Mario Palmaro, nell'opera citata, raccoglie una lunga serie di teorie sul momento in cui la vita umana diverrebbe personale, o comunque tutelabile: secondo alcuni dal quattordicesimo giorno, secondo altri dalla nascita, secondo altri ancora dalla cosiddetta nascita cerebrale (XX settimana); per altri, con conseguenze a ben vedere terribili, dalle prime manifestazioni di autocoscienza e di capacità di ragionamento (non sarebbero persone, quindi, neppure i bambini o i vecchi in stato confusionale)… Tante teorie proprio perché non esiste un solo fondamento biologico e logico alla affermazione secondo cui l'embrione non è persona sin dall'inizio: si sposta allora la linea di demarcazione a seconda delle esigenze del momento, come ad esempio il fare ricerca, o in base a posizioni puramente ideologiche. Maurizio Mori, celeberrimo bioeticista, amico e collaboratore del dottor Flamigni, ha il merito di sviluppare coerentemente la concezione secondo cui la vita umana è cosa distinta dell'essere persona. Afferma infatti che coloro che sono allo stato vegetativo non sarebbero più persone, ma solo esseri umani, per cui potrebbero "lasciare i propri resti corporei per la sperimentazione scientifica, per sperimentare nuovi farmaci…secondo me sono già morti indipendentemente dal fatto che respirino" (intervista consultabile in internet). Altrove aveva sostenuto che "un organismo è persona solo dopo aver esercitato una volta l'attività simbolica" (M.Palmaro, op.cit), e cioè l'autocoscienza e l'intelligenza: un dormiente sarebbe dunque persona, ma per la sua attività pregressa, non così l'embrione, e, a ben guardare, neppure il neonato.

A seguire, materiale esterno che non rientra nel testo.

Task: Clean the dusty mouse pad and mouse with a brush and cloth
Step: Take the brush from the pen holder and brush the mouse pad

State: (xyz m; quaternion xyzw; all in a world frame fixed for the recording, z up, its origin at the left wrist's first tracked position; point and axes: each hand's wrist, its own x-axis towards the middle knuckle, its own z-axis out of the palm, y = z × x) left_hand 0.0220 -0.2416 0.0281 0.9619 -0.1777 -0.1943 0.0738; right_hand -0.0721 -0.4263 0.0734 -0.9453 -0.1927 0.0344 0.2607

Sulla stessa linea di Mori vi sono filosofi come Singer ("Animal liberation") o H.T. Engelhardt, secondo il quale gli embrioni, i feti, i neonati e gli uomini in stato vegetativo non sono persone ed hanno uno status inferiore a quello dei mammiferi adulti non umani (Manuale di bioetica, Il Saggiatore).
Dovrebbero farci terrore questi dogmatici della propria personalissima ed infondatissima opinione, che si fanno giudici della vita e della morte altrui. Di fronte ad essi mi sembra un principio di logica, di precauzione e di umanità, riconoscere che quella natura umana in evoluzione che è l'embrione, così individuale e speciale, così potenzialmente e attualmente presente, sia effettivamente persona; riconoscere che tra uomo e persona non vi è distinzione. Mi sembra infine di poter aggiungere che per una concezione materialista l'ottica sia paradossalmente la stessa: se per me, cattolico, l'infinita dignità di un embrione risiede essenzialmente nella sua anima immortale, immessa da Dio all'atto del concepimento, a maggior ragione per chi non crede nell'esistenza di un'anima immortale (e per i deterministi biologici) rimane certo che la natura dell'embrione zigote, indubbiamente umana, già geneticamente completa, è la stessa identica materia in evoluzione che si svilupperà dal bambino all' anziano. Allora, chi può stabilire diritti e statuti diversi? In base a che cosa? A partire da quale istante? Secondo quali concetti, filosofici o biologici? Per quali fini?